Não parece que ama. Interpretação capenga ou não, o que parece é que Melanie não sabe ao certo o que quer, não ama nem Jake nem Andrew, só oscila entre relacionamentos que oferecem o que ela precisa (Andrew dava status, Jake dá pertencimento), mas ela mesmo não oferece nada em troca. Por que agora, muito bem, ela terminou com o Andrew e voltou com o Jake. Ótimo, mas como essa relação irá se dar? Ela vai abandonar sua vida em NY? Vai voltar para o Alabama, como se precisasse ser salva de alguma enganação sofrida em NY – coisa que sabemos que não é verdade, pois Melanie é construída como uma pessoa que ama sua nova vida na cidade grande? O que Melanie está disposta a fazer de fato por esse amor?

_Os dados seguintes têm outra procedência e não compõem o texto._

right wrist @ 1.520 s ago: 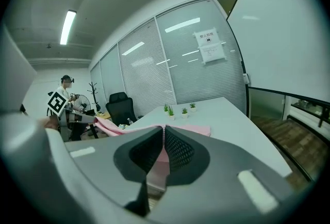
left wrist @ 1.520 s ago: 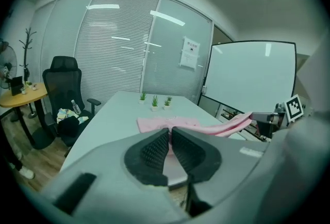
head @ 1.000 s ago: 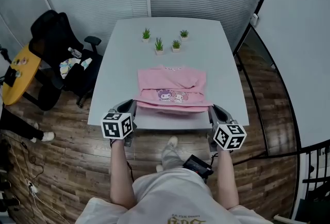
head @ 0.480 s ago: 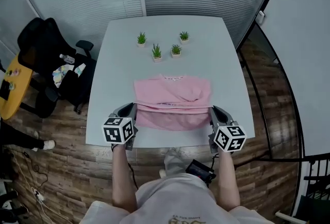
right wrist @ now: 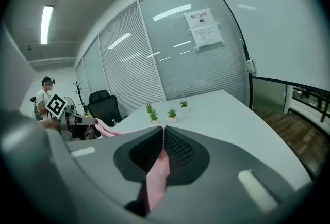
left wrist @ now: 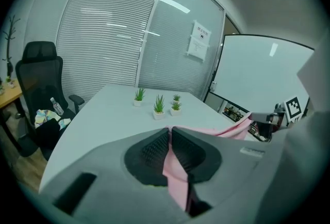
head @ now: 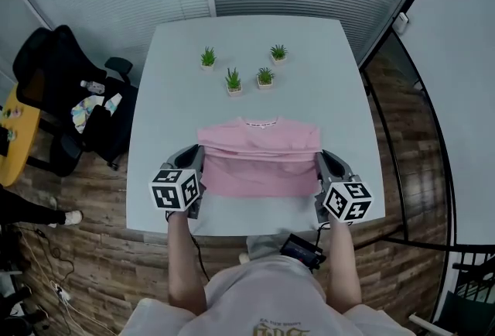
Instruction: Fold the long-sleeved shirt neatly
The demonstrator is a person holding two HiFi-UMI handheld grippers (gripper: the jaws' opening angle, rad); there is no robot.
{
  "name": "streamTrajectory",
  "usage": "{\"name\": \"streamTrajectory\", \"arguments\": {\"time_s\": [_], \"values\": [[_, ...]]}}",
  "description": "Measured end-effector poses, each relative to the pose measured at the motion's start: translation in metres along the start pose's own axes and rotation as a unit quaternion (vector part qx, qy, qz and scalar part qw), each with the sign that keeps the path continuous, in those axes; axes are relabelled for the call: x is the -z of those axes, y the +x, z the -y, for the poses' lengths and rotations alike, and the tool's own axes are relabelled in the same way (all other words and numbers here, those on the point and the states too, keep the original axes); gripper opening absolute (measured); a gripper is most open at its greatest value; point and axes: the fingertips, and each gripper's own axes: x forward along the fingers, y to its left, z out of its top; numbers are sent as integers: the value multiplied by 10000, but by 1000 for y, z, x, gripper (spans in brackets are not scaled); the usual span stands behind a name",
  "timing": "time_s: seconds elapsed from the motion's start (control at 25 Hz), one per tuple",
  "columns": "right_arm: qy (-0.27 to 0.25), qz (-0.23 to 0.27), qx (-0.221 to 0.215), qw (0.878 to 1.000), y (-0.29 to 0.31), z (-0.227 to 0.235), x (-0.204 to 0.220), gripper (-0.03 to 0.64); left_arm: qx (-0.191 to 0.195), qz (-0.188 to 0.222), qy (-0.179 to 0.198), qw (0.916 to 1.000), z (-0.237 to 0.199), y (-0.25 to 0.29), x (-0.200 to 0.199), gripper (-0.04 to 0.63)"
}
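Note:
The pink long-sleeved shirt (head: 259, 156) lies on the pale table (head: 170, 110), its lower half doubled up over the upper half so the plain back side faces up; the collar shows at the far edge. My left gripper (head: 199, 159) is shut on the shirt's left hem corner, with pink cloth (left wrist: 172, 166) pinched between its pads. My right gripper (head: 319, 162) is shut on the right hem corner, and pink cloth (right wrist: 156, 169) hangs from its pads. Both hold the hem a little above the table, the fabric stretched between them.
Several small potted plants (head: 233, 80) stand on the far half of the table, beyond the collar. A black office chair (head: 54, 87) with clutter stands left of the table, with a yellow table (head: 11, 133) farther left. A glass wall with blinds runs behind.
Both grippers have carried the hem away from me over the shirt. The cartoon print that faced up earlier is now covered by the folded-over lower half.

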Motion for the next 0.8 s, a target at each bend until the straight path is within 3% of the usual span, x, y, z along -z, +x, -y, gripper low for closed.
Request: {"name": "streamTrajectory", "arguments": {"time_s": [0.28,0.8], "values": [[29,-21,23,10000,36,21,-15,23,-92,-134,-1,9999,-12,37,-11,25],[34,-497,108,9987,117,65,8,23,-404,-598,-142,9973,-39,116,5,26]]}}
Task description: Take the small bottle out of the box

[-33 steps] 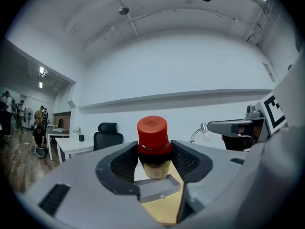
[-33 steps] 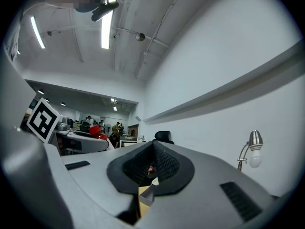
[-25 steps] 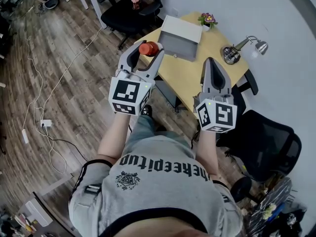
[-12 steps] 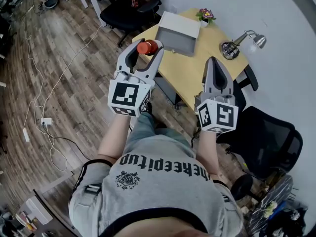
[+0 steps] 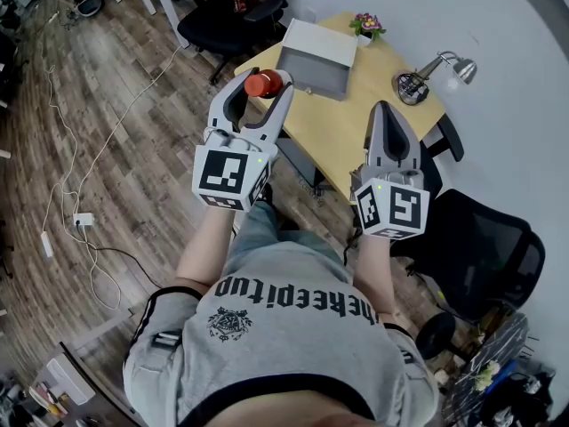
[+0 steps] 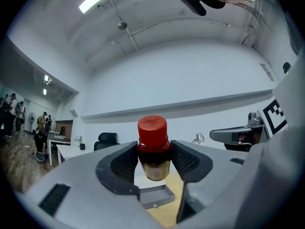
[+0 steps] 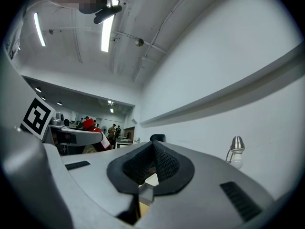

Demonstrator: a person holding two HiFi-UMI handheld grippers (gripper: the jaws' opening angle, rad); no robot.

Simplesmente perfeito em frustrar o telespectador do início ao fim, o filme termina sem trazer essas respostas, se encerrando na cena em que Melanie volta com Jake e é isso. Como vai ser a dinâmica desse relacionamento, não sabemos. Melanie não é a mesma garota de sete anos atrás, ela tem outras ambições, vive outra vida. Essa vida se encaixa no pacato interior? Ponte aérea NY / Alabama era uma possibilidade em 2002?
Enquanto sobem as letrinhas, o filme mostra algumas fotos onde é insinuado que Melanie ficou no Alabama com Jake, enquanto outras trazem ela com seus amigos em NY. Fica meio confuso e é compreensível que a ideia seja confundir, já que não tem como explicar.
A história de Melanie parece ser a de uma moça que ainda não se descobriu de fato, entre profissão, vida amorosa e o sentimento de dívida com as origens que renegou. No meio desse caminho, dois caras lhe oferecem o tipo de amor que eles podem oferecer. Por sua vez, ela, ainda imatura, responde com algo que se pode chamar de “mais ou menos amor”, um sentimento construído muito mais nas necessidades emocionais da vez do que no real afeto. Também não dá para criticar muito, a gente sabe que a gente faz o que pode. Ainda assim, fica essa sensação esquisita, porque você deita na cama para ver um filme de amor e termina toda coisada, pensando em quanto amor existe de verdade nos “eu te amo” ditos por aí.